Faktor penutupan vegetasi cukup signifikan dalam
mempengaruhi pengurangan ataupun peningkatan aliran permukaan. Hutan yang lebat
mempunyai tingkat penutupan kanopi yang tinggi. Apabila hujan turun di wilayah
hutan tersebut, faktor kanopi vegetasi ini akan memperlambat kecepatan aliran
permukaan. Ketika suatu kawasan hutan berubah menjadi non hutan, misalnya
menjadi permukiman, maka penutupan lahan kawasan ini akan mempunyai resistensi
untuk menahan aliran ini lebih kecil sehingga aliran permukaan akan tidak
tertahan dan inilah yang menyebabkan potensi banjir. Kondisi ini yang terjadi
di Wasior. Konon perubahan lahan hutan baik legal ataupun illegal telah terjadi
sangat signifikan di wilayah ini khususnya di hulu sejak puluhan tahun terakhir
ini. Terjadi penebangan hutan untuk pemekaran kota di sekitar areal hutan.

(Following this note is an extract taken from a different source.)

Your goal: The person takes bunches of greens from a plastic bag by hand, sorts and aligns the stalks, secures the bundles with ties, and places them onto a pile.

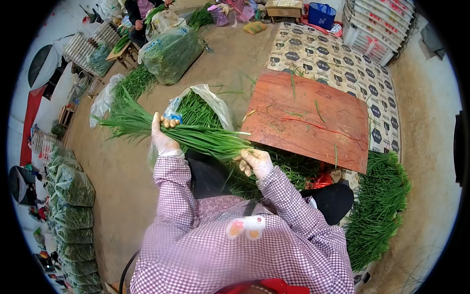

Wilayah yang mempunyai kemiringan dengan vegetasi yang
relatif rapat serta lokasi yang tidak jauh dengan hilir (dekat laut) semula
mempunyai keseimbangan dari air yang banyak terinfiltrasi masuk ke dalam tanah
melalui batang tumbuhan, dan kondisi tanah yang subur karena laju alirannya
dapat diperlambat oleh adanya vegetasi-vegetasi, dan ketika keseimbangannya
terganggu (vegetasi berkurang karena dialih fungsikan sebagai permukiman, air
permukaan cepat), ketika runoff dari
permukaan yang terbuka terhalang oleh vegetasi yang masih tersedia sebagian
akan masuk dan dipertahankan sampai kondisi yang maksimum, sampai tingkat
kejenuhan tertentu (tanah yang bervegetasi tidak mampu menyerap air lagi) akan
melepaskan tenaga yang berupa air yang berlumpur dengan kecepatan arus yang
relative cepat dan menyebabkan banjir bandang terjadi.